Prestigious Churchill Fellowships awarded to the Craft Sector

Published: 19 Apr 2017

Prestigious Churchill Fellowships awarded to the Craft Sector

The Winston Churchill Memorial Trust has just awarded eight Travelling Fellowships to people dedicated to working in the traditional crafts, including the woodworking crafts such as joinery, cabinet and furniture making.

The Churchill Fellows will investigate new ideas and techniques in various heritage crafts specialisms, helping to ensure a healthy and sustainable framework for the future of the industry.

There is a growing demand for products and services produced using traditional hand skills, with the Heritage Craft sector anticipating a 12% growth in employment in the period leading up to 2022.1

This is the third year of a partnership with the Heritage Crafts Association. During this time 27 Fellowships have been awarded, an investment of over £170,000 in the UK craft sector. Past projects include research into sustainable furniture design, bronze casting and stonework techniques.

This year’s Fellows include:

  • Alana Madden, a Cabinet Maker from Dulwich, who will be travelling to Japan and the USA to study approaches to increasing the representation of women in the construction industry.
  • Romily Alice, an artist and neon bender from Leeds, who will be travelling to Germany and the USA to study neon making with master craftsmen.
  • William Grant, a sheet metal worker from Spilsby, Lincolnshire, who will be travelling to Austria, the Netherlands, Sweden and the USA to investigate prototyping techniques for creative sheet metal work.
  • David Tucker, a designer and master blacksmith from Derby, who will be travelling to Norway and Sweden to explore the influence of Scandinavian craftsmanship on contemporary British blacksmithing.
  • Rajni Patel, from Ashburton, Devon, and Relationship Manager at Arts Council England, who will be travelling to India and Japan to research traditional and contemporary craft practice.
  • Faye McNulty, a textile designer from Hackney, who will be travelling to Australia and Japan to study traditional and sustainable textile print processes.
  • Jack Darach, a recorder maker from Brighton, who will be travelling to Germany, Japan, the Netherlands and Switzerland to discover strategies for rejuvenating the craft of recorder making.

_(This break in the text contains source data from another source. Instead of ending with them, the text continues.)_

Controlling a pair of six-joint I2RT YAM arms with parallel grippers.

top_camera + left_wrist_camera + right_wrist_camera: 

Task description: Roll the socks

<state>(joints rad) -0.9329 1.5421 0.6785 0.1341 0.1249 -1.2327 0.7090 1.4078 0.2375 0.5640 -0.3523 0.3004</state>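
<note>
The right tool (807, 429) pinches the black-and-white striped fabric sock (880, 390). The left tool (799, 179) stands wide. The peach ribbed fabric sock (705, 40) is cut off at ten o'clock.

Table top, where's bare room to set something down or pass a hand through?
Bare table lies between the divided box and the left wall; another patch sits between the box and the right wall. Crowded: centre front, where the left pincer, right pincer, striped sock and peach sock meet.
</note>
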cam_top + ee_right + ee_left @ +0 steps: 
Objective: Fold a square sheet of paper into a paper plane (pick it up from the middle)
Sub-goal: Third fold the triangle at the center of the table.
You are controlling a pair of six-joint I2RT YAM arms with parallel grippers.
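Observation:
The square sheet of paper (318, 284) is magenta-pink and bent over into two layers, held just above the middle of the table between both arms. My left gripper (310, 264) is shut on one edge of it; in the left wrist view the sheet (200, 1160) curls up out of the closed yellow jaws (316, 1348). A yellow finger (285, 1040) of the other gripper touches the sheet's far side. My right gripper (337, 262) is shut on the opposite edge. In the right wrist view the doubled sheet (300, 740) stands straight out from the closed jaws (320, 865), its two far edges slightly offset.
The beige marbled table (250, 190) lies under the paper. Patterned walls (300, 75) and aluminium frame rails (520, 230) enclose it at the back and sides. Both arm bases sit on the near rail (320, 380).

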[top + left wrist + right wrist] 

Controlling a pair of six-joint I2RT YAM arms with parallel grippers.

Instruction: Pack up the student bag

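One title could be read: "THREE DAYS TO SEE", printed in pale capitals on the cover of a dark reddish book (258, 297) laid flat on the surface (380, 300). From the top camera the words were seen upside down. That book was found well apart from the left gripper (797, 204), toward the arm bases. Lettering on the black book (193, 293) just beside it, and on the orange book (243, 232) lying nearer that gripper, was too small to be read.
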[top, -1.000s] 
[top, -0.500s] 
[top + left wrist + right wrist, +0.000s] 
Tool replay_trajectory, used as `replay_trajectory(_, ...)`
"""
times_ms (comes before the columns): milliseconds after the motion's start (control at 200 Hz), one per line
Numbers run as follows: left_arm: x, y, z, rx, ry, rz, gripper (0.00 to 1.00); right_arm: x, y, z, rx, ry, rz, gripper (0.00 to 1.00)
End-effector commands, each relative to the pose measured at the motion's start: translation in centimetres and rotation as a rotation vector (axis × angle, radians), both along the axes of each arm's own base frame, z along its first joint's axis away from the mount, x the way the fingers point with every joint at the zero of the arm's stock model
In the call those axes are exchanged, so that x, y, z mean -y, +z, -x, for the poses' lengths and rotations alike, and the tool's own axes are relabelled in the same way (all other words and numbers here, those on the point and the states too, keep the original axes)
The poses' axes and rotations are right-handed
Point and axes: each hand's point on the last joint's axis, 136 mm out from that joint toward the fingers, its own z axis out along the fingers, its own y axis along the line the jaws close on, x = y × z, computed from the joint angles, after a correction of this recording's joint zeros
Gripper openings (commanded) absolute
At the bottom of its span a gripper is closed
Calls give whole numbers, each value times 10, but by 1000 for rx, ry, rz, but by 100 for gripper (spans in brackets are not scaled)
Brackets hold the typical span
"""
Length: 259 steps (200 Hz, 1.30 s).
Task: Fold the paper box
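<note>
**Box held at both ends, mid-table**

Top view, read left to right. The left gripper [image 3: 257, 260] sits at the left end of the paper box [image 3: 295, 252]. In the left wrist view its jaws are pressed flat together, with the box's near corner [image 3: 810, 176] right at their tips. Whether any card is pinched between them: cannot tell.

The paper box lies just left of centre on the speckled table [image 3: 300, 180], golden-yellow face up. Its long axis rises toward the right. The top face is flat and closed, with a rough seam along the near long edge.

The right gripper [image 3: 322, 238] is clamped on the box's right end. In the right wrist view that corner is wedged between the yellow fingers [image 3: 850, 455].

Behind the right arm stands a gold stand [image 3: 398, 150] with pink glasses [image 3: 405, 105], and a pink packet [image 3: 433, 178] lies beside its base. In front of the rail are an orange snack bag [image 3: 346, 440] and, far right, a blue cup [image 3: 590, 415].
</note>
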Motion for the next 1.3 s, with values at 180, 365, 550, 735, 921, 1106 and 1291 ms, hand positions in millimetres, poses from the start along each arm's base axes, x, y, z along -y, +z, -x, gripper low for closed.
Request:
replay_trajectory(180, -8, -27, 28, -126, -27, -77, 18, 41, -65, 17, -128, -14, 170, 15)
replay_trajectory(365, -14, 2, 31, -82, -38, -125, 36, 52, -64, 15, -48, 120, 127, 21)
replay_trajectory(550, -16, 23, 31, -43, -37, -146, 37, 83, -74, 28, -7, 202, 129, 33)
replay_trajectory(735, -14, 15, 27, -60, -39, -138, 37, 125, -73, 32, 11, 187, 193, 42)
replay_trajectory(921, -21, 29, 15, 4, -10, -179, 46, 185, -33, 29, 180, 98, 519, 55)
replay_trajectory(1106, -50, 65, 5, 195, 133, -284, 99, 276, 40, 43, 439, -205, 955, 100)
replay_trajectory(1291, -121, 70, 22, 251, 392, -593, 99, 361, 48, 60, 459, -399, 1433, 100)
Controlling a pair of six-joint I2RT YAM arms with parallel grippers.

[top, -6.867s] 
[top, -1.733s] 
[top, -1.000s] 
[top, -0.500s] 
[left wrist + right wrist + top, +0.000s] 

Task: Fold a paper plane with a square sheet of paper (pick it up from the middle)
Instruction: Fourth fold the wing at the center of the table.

Julia Weston, Chief Executive of the Winston Churchill Memorial Trust said:

“Churchill Fellows in our Crafts and Makers category have used the experience of travelling overseas and meeting with others who share their specialism as inspiration to deepen their contribution to their field. Our hope is that our 2017 Fellows will also enjoy the experience of a Fellowship, and return to the UK equipped to strengthen the crafts industry so that sole practitioners and the traditional crafts can continue to thrive”.

Fellow’s Case Study

Bronze founder David Snoo Wilson travelled to Germany, Latvia, Poland and Austria in 2014 on his Churchill Travelling Fellowship to explore traditional bell casting.

David’s Fellowship enabled him to visit the old bell foundries of central Europe and to witness the craft and performance of iron founders in Latvia.

Since returning to the UK David has been involved in the creation of a travelling theatre show incorporating folklore and myth derived from the old central European foundries he visited during his Fellowship, and has received funding to conduct research into how introducing new elements to the traditional bell alloy mix affects a bell’s sound. In 2016 David co-founded a business casting bells at weddings through the use of a mobile foundry.

1. The Heritage Crafts Association, The importance of Heritage Crafts (2016) http://heritagecrafts.org.uk/the-importance-of-heritage-crafts/

Notes to Editors

Heritage Crafts Association (HCA)

The Heritage Crafts Association (HCA) is the advocacy body for traditional heritage crafts.

Working in partnership with Government and key agencies, it provides a focus for craftspeople, groups, societies and guilds, as well as individuals who care about the loss of traditional crafts skills, and works towards a healthy and sustainable framework for the future. Their aim is to support and promote heritage crafts as a fundamental part of our living heritage. The HCA will help promote the Churchill Fellowships to the Craft sector and provide a platform from which Fellows' findings can be disseminated.